18 Jan Anti-Viral Hype Goes Viral
A study published last week in the Journal of Natural Products triggered a wave of headlines proclaiming that cannabis can prevent or cure COVID, such as this breathless ditty from Yahoo! Finance: “As Cannabis is Linked to COVID Prevention, How Can You Invest in the Windfall?” Project CBD asked scientist Matt Elmes, whose PhD and postdoctoral work focused on the biochemistry of cannabinoids, to assess the significance of this new research, which did not involve human subjects or lab animals.
Project CBD: What do you make of the new study by researchers from Oregon State University and the Oregon Health and Science University, which showed that cannabidiolic acid (CBDA, the botanical precursor of CBD), and other acidic cannabis compounds (CBGA and THCA) can stop the coronavirus from infecting human cells?
Elmes: I have seen a lot of excitement generated in the media and social media around this new CBDA publication. I think it really needs to be attenuated. The data in this paper comes exclusively from test tubes and petri-dishes of cultured cells. We always need to be careful not to draw clinical conclusions from preclinical experiments like this because nearly every time there will be major caveats when trying to translate them to a real-world setting.
Project CBD: Aside from the limitations of in vitro research, what’s the substance of these findings?
Elmes: To be honest, the data do not even appear particularly exciting to me. They show that acidic cannabinoids can attach to viral spike protein with micromolar affinities. These are extremely high concentrations to achieve in a human! It is a challenge to get above the nanomolar-range in most tissues, which makes me further doubt that this will have real clinical applications. However, it remains an interesting ’test tube’ finding that warrants more study to see if cannabinoids may be helpful for COVID beyond just their immunomodulatory effects.
Project CBD: Explain what you mean when you say high concentrations of acidic cannabinoids are difficult to achieve in humans.
Elmes: The main finding from this research publication is that CBDA can attach to (have affinity towards) the COVID spike protein, along with some proof-of-concept experiments demonstrating that having this cannabinoid latch on to the virus particles may hinder its ability to infect new cells. The weaker the strength of what scientists refer to as a ‘ligand-to-receptor interaction’, the more of that ligand you will need in order to have an effect. In this case, CBDA is the ligand and the COVID spike protein is the receptor. This is the reason that scientists quantify and describe the strength of ligand-receptor interactions in terms of concentration. We are describing the ligand concentration required to achieve a significant amount of interaction with the receptor.

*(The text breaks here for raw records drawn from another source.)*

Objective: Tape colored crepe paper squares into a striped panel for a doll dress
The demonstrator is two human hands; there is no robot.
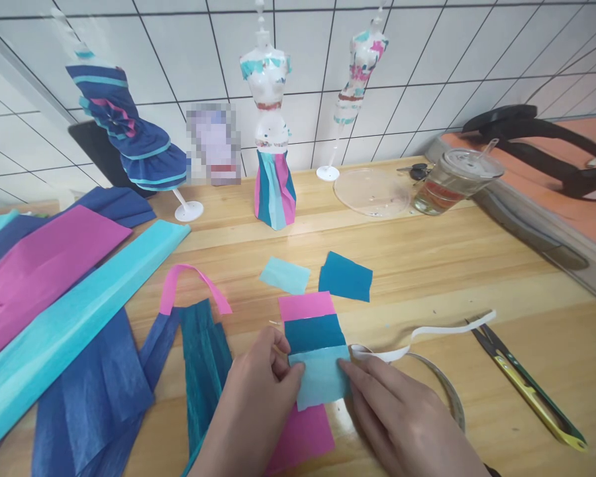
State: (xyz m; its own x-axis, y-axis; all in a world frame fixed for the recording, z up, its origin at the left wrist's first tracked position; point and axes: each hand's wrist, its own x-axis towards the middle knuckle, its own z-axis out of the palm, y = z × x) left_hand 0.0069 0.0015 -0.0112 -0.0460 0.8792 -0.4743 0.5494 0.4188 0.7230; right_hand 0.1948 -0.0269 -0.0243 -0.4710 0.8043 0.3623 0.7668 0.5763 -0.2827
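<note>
A light blue piece of crepe paper (pixel 320 381) overlaps a teal strip (pixel 314 333), which in turn overlaps a pink piece (pixel 306 306). My left hand (pixel 258 381) is closed in a pinch at the light blue paper's left edge, thumb on top. At the opposite edge, my right hand (pixel 402 404) has its fingertips together on the paper's upper right corner; its thumb is mostly hidden. Another pink piece (pixel 308 440) shows below, partly under the left hand. Loose light blue (pixel 285 275) and teal (pixel 346 277) pieces lie just beyond.
Yellow-handled thread snips (pixel 526 391) and a white tape (pixel 427 330) lie at right. Folded crepe paper (pixel 79 318) covers the left side. Miniature dress forms (pixel 265 99) stand along the tiled wall, near a clear round plate (pixel 372 192) and a lidded cup (pixel 451 182).
</note>
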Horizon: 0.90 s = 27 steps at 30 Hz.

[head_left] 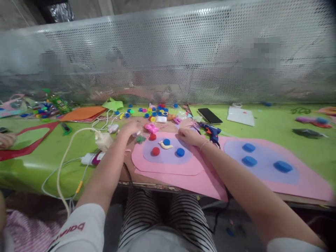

Project CBD: What are “micromolar affinities”?
‘Micromolar’ (or ‘molarity’) is simply an expression of concentration which portrays the number of molecules of a given compound per liter. The group behind this research experimentally found that CBDA needed to be present at micromolar concentrations in order to do an appreciable amount of latching-on to the viral spike protein. When we consume cannabis, the cannabinoids spread throughout our body’s blood and fatty tissues. We similarly describe the concentration of cannabinoids that ends up in a tissue in terms of molarity. The data in this new paper shows that we would need to gather enough molecules of CBDA per volume of tissue that it falls in the ‘micromolar concentration range’ before we should expect it to have an effect. Most human tissues will not reach above the nanomolar concentration-range (which is 1000x smaller than a micromolar) even when regularly taking large doses of cannabinoids! Thus, I think it’s likely that the interaction this group found between acidic cannabinoids and COVID will prove to be too weak to show much, if any, clinical relevance.